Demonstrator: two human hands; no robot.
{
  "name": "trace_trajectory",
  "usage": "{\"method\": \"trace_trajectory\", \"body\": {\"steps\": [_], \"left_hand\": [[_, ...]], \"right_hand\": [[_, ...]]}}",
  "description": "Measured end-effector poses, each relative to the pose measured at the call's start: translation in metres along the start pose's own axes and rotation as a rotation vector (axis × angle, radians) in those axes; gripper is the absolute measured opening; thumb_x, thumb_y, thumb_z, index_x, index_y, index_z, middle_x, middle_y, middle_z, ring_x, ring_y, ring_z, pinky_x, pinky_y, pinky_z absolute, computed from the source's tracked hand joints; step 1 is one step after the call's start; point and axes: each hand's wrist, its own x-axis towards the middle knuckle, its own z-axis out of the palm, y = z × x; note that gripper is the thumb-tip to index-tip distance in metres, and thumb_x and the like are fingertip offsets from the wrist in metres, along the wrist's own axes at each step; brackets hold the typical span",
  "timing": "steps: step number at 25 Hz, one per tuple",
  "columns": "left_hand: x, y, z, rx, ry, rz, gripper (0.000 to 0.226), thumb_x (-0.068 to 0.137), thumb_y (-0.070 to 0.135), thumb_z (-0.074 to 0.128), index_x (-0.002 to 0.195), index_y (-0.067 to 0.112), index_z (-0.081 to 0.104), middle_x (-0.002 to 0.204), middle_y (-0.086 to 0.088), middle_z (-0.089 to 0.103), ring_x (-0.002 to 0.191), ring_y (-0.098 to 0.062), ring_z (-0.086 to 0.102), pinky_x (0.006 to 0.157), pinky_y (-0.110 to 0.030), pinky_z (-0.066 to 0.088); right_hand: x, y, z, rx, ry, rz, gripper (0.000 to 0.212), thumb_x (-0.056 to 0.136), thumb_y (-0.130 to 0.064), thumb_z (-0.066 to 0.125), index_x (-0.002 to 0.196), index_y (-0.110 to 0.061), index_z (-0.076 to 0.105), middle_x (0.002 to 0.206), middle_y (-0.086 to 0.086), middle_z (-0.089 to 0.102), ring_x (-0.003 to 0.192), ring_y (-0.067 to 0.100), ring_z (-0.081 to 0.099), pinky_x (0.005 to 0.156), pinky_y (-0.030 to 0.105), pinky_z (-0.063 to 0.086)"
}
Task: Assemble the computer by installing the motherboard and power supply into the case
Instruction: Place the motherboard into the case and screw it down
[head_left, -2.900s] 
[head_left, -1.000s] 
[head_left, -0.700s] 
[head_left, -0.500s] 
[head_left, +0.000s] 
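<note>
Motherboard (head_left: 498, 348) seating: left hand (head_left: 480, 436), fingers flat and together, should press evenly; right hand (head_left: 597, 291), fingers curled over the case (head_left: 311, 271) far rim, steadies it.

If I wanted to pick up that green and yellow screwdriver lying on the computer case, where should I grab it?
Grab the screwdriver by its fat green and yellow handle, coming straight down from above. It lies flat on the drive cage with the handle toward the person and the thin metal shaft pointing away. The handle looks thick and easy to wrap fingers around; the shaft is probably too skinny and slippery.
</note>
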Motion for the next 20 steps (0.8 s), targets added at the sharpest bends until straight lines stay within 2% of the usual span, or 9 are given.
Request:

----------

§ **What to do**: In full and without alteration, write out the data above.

§ **The answer**:
Demonstrator: two human hands; no robot.
{
  "name": "trace_trajectory",
  "usage": "{\"method\": \"trace_trajectory\", \"body\": {\"steps\": [_], \"left_hand\": [[_, ...]], \"right_hand\": [[_, ...]]}}",
  "description": "Measured end-effector poses, each relative to the pose measured at the call's start: translation in metres along the start pose's own axes and rotation as a rotation vector (axis × angle, radians) in those axes; gripper is the absolute measured opening; thumb_x, thumb_y, thumb_z, index_x, index_y, index_z, middle_x, middle_y, middle_z, ring_x, ring_y, ring_z, pinky_x, pinky_y, pinky_z absolute, computed from the source's tracked hand joints; step 1 is one step after the call's start; point and axes: each hand's wrist, its own x-axis towards the middle knuckle, its own z-axis out of the palm, y = z × x; note that gripper is the thumb-tip to index-tip distance in metres, and thumb_x and the like are fingertip offsets from the wrist in metres, along the wrist's own axes at each step; brackets hold the typical span",
  "timing": "steps: step number at 25 Hz, one per tuple",
  "columns": "left_hand: x, y, z, rx, ry, rz, gripper (0.000 to 0.226), thumb_x (-0.068 to 0.137), thumb_y (-0.070 to 0.135), thumb_z (-0.074 to 0.128), index_x (-0.002 to 0.195), index_y (-0.067 to 0.112), index_z (-0.081 to 0.104), middle_x (-0.002 to 0.204), middle_y (-0.086 to 0.088), middle_z (-0.089 to 0.103), ring_x (-0.002 to 0.191), ring_y (-0.098 to 0.062), ring_z (-0.086 to 0.102), pinky_x (0.006 to 0.157), pinky_y (-0.110 to 0.030), pinky_z (-0.066 to 0.088); right_hand: x, y, z, rx, ry, rz, gripper (0.000 to 0.212), thumb_x (-0.056 to 0.136), thumb_y (-0.130 to 0.064), thumb_z (-0.066 to 0.125), index_x (-0.002 to 0.196), index_y (-0.110 to 0.061), index_z (-0.076 to 0.105), middle_x (0.002 to 0.206), middle_y (-0.086 to 0.086), middle_z (-0.089 to 0.102), ring_x (-0.003 to 0.192), ring_y (-0.067 to 0.100), ring_z (-0.081 to 0.099), pinky_x (0.005 to 0.156), pinky_y (-0.030 to 0.105), pinky_z (-0.063 to 0.086)"
}
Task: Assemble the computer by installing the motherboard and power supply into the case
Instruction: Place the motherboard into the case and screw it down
[head_left, -2.900s] 
[head_left, -1.000s] 
[head_left, -0.700s] 
[head_left, -0.500s] 
[head_left, +0.000s] 
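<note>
Motherboard (head_left: 498, 348) seating: left hand (head_left: 480, 436), fingers flat and together, should press evenly; right hand (head_left: 597, 291), fingers curled over the case (head_left: 311, 271) far rim, steadies it.

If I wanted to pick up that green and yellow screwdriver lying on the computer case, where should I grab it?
Grab the screwdriver by its fat green and yellow handle, coming straight down from above. It lies flat on the drive cage with the handle toward the person and the thin metal shaft pointing away. The handle looks thick and easy to wrap fingers around; the shaft is probably too skinny and slippery.
</note>
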Motion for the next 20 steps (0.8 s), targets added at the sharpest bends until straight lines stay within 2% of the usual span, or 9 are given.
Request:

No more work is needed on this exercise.